* [Assignment] Nothing outside the range is wanted. Repeat exactly the lines below from the one with "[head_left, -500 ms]" through the one with "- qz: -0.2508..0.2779".

**** Data below ****

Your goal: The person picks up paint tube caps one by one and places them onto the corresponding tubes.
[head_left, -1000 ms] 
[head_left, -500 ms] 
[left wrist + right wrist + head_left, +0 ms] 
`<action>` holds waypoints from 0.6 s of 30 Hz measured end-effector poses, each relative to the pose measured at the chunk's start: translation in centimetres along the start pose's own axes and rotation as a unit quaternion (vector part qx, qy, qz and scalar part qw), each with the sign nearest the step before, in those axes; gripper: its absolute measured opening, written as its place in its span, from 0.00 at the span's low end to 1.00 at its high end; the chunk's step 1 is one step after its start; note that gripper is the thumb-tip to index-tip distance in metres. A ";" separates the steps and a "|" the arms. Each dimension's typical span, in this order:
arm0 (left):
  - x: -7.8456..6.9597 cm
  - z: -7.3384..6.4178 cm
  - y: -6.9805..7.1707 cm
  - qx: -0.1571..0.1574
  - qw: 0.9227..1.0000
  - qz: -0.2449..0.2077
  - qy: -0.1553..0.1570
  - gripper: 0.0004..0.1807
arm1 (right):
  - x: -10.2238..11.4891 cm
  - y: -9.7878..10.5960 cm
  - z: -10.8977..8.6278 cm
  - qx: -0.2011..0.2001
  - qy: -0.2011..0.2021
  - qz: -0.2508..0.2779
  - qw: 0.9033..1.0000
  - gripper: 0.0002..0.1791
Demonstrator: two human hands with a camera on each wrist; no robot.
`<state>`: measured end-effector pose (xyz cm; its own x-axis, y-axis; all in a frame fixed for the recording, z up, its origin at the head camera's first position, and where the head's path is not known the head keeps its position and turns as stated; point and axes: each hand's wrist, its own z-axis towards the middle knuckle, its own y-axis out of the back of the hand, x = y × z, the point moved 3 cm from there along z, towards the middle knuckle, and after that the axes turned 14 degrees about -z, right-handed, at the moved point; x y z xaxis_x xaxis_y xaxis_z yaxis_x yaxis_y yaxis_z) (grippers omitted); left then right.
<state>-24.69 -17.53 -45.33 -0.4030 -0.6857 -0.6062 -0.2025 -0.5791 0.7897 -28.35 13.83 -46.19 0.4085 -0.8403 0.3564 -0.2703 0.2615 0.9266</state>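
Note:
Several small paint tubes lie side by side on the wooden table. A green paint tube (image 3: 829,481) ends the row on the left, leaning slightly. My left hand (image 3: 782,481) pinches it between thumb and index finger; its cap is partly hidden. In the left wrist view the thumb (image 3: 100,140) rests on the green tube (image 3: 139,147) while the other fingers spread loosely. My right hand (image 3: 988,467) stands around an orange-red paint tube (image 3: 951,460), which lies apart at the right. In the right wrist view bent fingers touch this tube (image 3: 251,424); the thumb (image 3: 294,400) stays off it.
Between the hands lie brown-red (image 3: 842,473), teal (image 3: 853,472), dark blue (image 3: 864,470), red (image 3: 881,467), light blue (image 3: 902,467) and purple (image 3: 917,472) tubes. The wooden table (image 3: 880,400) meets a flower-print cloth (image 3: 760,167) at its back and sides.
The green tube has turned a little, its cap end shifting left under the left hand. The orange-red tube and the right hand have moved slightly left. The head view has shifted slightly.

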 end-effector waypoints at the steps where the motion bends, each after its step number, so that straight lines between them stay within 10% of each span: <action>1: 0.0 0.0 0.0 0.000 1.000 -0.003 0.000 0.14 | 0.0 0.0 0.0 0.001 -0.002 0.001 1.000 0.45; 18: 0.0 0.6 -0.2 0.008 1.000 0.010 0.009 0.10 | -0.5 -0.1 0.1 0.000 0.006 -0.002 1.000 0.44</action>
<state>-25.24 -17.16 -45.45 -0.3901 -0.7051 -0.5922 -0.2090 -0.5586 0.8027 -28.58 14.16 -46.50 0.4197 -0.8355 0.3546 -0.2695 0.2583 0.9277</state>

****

* [Expected answer]
[head_left, -500 ms] 
[left wrist + right wrist + head_left, +0 ms] 
`<action>` holds waypoints from 0.6 s of 30 Hz measured end-effector poses, each relative to the pose measured at the chunk's start: translation in centimetres along the start pose's own axes and rotation as a unit quaternion (vector part qx, qy, qz and scalar part qw), each with the sign nearest the step before, in those axes; gripper: its absolute measured opening, written as its place in its span, from 0.00 at the span's low end to 1.00 at its high end; the chunk's step 1 is one step after its start; note that gripper is the thumb-tip to index-tip distance in metres. A ";" separates the steps and a "|" the arms. Each dimension's typical span, in this order:
arm0 (left):
  - x: -7.8456..6.9597 cm
  - z: -7.3384..6.4178 cm
  - y: -6.9805..7.1707 cm
  - qx: -0.1571..0.1574
  - qw: 0.9227..1.0000
  - qz: -0.2449..0.2077
  - qy: -0.1553..0.1570
  - gripper: 0.0004..0.1807
arm1 (right):
  - x: -10.2238..11.4891 cm
  - y: -9.7878..10.5960 cm
  - z: -10.8977..8.6278 cm
  - qx: -0.2011..0.2001
  - qy: -0.2011..0.2021
  - qz: -0.2508..0.2779

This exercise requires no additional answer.